Mensagem de Meijinhos

widgeo.net
Aqui pode ouvir a Rádio Luso

sexta-feira, 10 de agosto de 2012

Historia para 10.08.2012

O CÃO FAROL



Quem me contou esta história foi o senhor Tomé.
Passo-lhe a palavra:
"O meu cão Farol era um portento. Um faro que só ele!
Não há-de haver em todo o mundo e arredores um cão
caçador que se lhe compare.
Felpa de coelho que ele cheirasse, num rasgo de urzes,
era, daí a nada, mais um trangalhadanças preso ao meu
cinto. Sim, eu é que dava o tiro, mas o mérito todo da
caçada pertencia-lhe.
Às vezes, dava comigo a pensar se o caçador não seria
ele... Bem vistas as coisas, o Farol é que me levava atrás,
ele é que buscava, ele é que apanhava o rasto, ele é que
corria, ele é que levantava a caça. E eu sempre atrás. Dar o
tiro de remate não custava nada.


Quando eu via o coelho a fugir aos ziguezagues, gritava-
-lhe, a avisar:
– Pára, senão disparo.
Como nunca nenhum coelho parou ao meu mandado,
tive sempre de cumprir o prometido.
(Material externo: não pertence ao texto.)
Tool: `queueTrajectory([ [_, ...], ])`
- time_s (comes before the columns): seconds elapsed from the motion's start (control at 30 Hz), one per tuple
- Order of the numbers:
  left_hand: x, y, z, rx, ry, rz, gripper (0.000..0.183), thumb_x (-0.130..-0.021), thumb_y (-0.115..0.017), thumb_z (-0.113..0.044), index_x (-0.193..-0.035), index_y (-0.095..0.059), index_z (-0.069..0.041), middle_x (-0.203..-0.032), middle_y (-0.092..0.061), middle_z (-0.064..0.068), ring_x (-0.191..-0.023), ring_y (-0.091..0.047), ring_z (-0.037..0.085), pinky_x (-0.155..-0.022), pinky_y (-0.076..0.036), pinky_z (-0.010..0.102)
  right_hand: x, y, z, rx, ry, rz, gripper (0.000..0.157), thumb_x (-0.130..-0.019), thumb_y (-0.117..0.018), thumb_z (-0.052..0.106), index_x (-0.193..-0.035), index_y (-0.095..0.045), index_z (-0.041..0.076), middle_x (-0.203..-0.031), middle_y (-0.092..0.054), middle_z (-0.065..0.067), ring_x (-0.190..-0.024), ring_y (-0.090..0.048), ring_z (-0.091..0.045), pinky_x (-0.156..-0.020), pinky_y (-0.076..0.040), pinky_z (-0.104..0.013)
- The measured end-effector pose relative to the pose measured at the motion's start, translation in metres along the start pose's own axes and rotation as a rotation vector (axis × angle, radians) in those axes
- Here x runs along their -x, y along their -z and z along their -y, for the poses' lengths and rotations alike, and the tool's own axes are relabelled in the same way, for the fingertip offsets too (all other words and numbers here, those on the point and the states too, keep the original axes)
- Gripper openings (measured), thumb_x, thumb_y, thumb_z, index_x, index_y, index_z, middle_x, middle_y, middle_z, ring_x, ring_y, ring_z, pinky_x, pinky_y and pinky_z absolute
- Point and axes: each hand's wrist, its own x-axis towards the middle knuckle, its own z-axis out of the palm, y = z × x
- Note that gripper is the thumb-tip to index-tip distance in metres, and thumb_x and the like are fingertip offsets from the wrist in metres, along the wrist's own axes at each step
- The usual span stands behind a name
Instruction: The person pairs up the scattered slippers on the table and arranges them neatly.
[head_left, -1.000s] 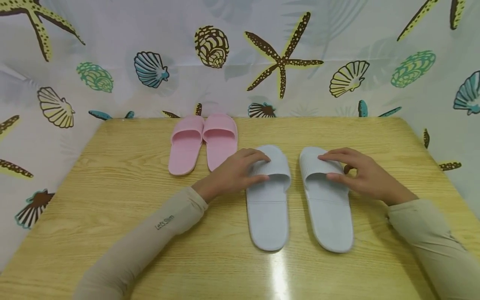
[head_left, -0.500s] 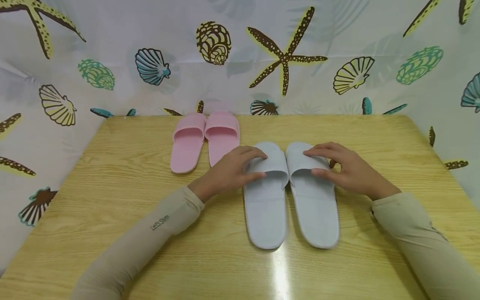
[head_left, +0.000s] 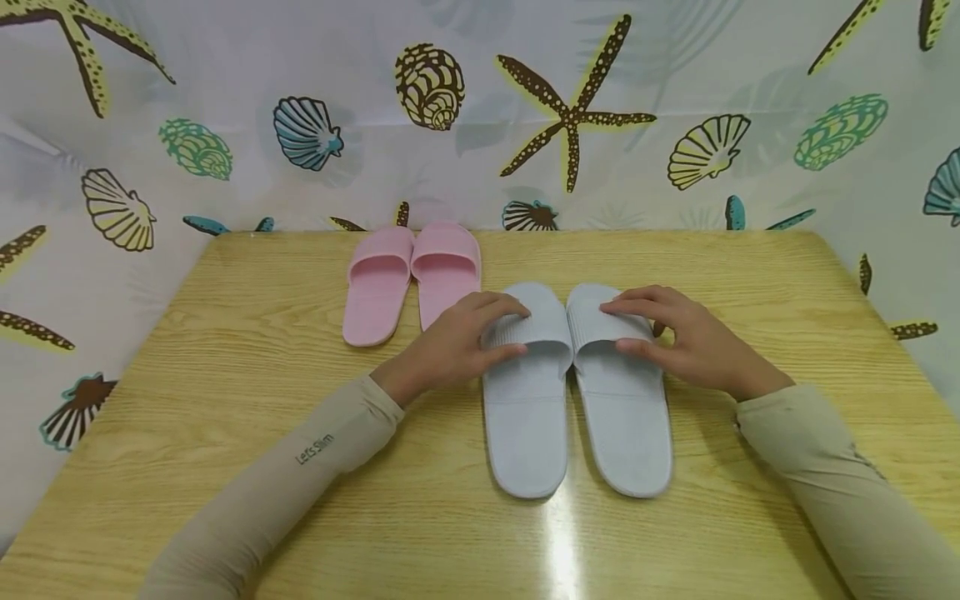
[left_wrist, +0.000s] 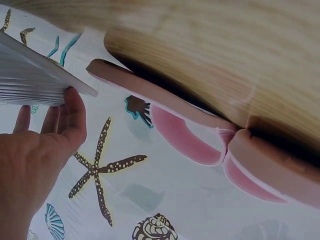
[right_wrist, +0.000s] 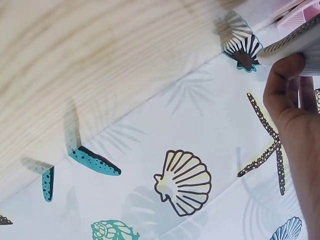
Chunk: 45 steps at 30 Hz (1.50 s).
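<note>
Two white slippers lie side by side, soles down, with their straps touching at the inner edges. My left hand (head_left: 453, 342) grips the left white slipper (head_left: 527, 442) over the outer side of its ribbed strap, the thumb at the strap's opening. On the other side, my right hand (head_left: 693, 342) grips the right white slipper (head_left: 628, 442) in the same way, index finger on top and thumb by the opening. Seen from the left wrist, the fingers (left_wrist: 72, 112) bend up against the slipper's side edge. The right wrist view shows only a corner of the white slipper (right_wrist: 295, 45).
Behind and left of the left hand stands a pair of pink slippers, the left one (head_left: 367, 317) whole in view and the right one (head_left: 446, 292) partly covered by that hand. The wooden table (head_left: 225, 375) ends at a seashell-printed cloth (head_left: 480, 167).
My right hand has slid the right white slipper leftward until it meets the left one, closing the gap. Both white slippers then shifted slightly left. The pink pair has stayed put.
</note>
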Motion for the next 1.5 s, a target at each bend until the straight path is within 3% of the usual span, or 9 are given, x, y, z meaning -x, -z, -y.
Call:
queueTrajectory([
  [0.53,0.0,-0.001,0.001,0.011,0.001,-0.006,0.041,-0.092,-0.072,-0.035,-0.127,-0.061,-0.018,-0.134,-0.059,0.006,-0.131,-0.052,0.022,-0.114,-0.041,0.04,0.0,-0.001,0.0,0.021,0.033,-0.015,0.051,-0.089,-0.076,0.022,-0.137,-0.06,0.029,-0.134,-0.058,-0.001,-0.116,-0.055,-0.015,-0.081,-0.052,-0.035],
  [0.73,-0.003,-0.002,0.002,0.009,0.001,-0.003,0.041,-0.092,-0.072,-0.036,-0.127,-0.061,-0.018,-0.135,-0.059,0.005,-0.131,-0.052,0.022,-0.113,-0.041,0.039,0.0,0.0,0.0,0.008,0.036,-0.018,0.05,-0.089,-0.076,0.023,-0.137,-0.06,0.029,-0.135,-0.057,-0.002,-0.123,-0.054,-0.022,-0.09,-0.05,-0.043],
  [1.0,-0.016,0.004,0.008,0.006,-0.008,-0.007,0.043,-0.09,-0.074,-0.036,-0.127,-0.061,-0.017,-0.134,-0.06,0.006,-0.129,-0.053,0.022,-0.112,-0.042,0.039,-0.008,0.001,-0.001,-0.007,0.046,-0.065,0.048,-0.09,-0.075,0.021,-0.136,-0.062,0.022,-0.139,-0.056,-0.011,-0.13,-0.05,-0.034,-0.104,-0.041,-0.056],
  [1.37,-0.035,0.013,0.026,0.056,0.032,0.043,0.044,-0.089,-0.076,-0.034,-0.127,-0.061,-0.017,-0.134,-0.06,0.007,-0.122,-0.056,0.021,-0.103,-0.047,0.039,-0.027,-0.002,-0.011,-0.003,0.039,-0.085,0.046,-0.093,-0.072,0.024,-0.137,-0.061,0.021,-0.142,-0.053,-0.011,-0.134,-0.045,-0.034,-0.108,-0.037,-0.056],
  [1.5,-0.04,0.012,0.03,0.046,0.043,0.055,0.044,-0.091,-0.073,-0.035,-0.129,-0.059,-0.018,-0.137,-0.058,0.007,-0.128,-0.053,0.021,-0.109,-0.044,0.039,-0.033,-0.002,-0.018,0.004,0.042,-0.08,0.045,-0.093,-0.071,0.025,-0.137,-0.061,0.02,-0.141,-0.053,-0.013,-0.133,-0.045,-0.036,-0.108,-0.036,-0.058],
])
Sem falhar um.
O Farol trazia-mo, depois, na boca, a babar-se de riso,
como quem me dá os parabéns pela pontaria, mas isso que
importância tinha, comparado com o esforço dele? Fazia-
-lhe uma esfregada na peitaça, sinal e festa de
agradecimento, que mais parecia pedido de desculpa por
tirar-lhe o coelho dos dentes.
Estou convencido que, mesmo sem festas, o Farol me
devolveria a caça. Ele era um mansarrão. Um
companheirão. Um cão.
Envelheceu como eu envelheci. Já nos ia faltando
genica para correr montados. Mas passei sempre as culpas
para mim:


– Sabes, Farol, o teu dono está um pitosga. Não acerta
nem numa perdiz no choco. Tremem-lhe as mãos.
Tremem-lhe as pernas e já não troca as pantufas pelas botas
de caçador.
Não era tanto assim, mas eu tinha de exagerar um
bocado.
– Por este andar, amigo Farol, vais ter de arranjar outro
dono que te leve à caça.
À maneira de resposta, o Farol poisava a cabeça nos
meus joelhos, como se quisesse dizer que já não estava em
idade de mudar de dono.
Na época da caça é que se enervava mais. Ouvia os
outros latirem lá fora, mais os estampidos das caçadeiras.


Talvez ainda lhe chegasse às narinas o cheiro a medo, que
vinha das luras, das moitas, do esconso das matas.
Nessas ocasiões, para entretê-lo, sabe o que é que eu
fazia? Sombras chinesas, no muro do quintal:
– Olha o coelho, Farol. Busca! – gritava-lhe.
Ele saltava. A sombra robusta do cão caçador cobria a
cabeça do coelho, que eu desenhara, à contraluz, com a
habilidade das minhas mãos. Desde criança que eu não
brincava a isto. Para o que me havia de dar, chegado  a
velho...
– Olha, agora, Farol, esta lebre. Corre!
E a lebre desaparecia, engolida pela sombra do Farol.
Dei-lhe as satisfações que podia. Só não estava na minha
mão prolongar-lhe a vida..."


O senhor Tomé, no fim do contar, enxugou uma lágrima.
Depois, ainda disse, enquanto fixava, tristemente, o muro
do quintal, caiado, muito branco, à luz do sol:
– De consolação fica-me a memória do belo cão que ele
foi.
A cabeça bonita de um cão perdigueiro recortou-se,
então, em sombras nítidas, na caliça do muro.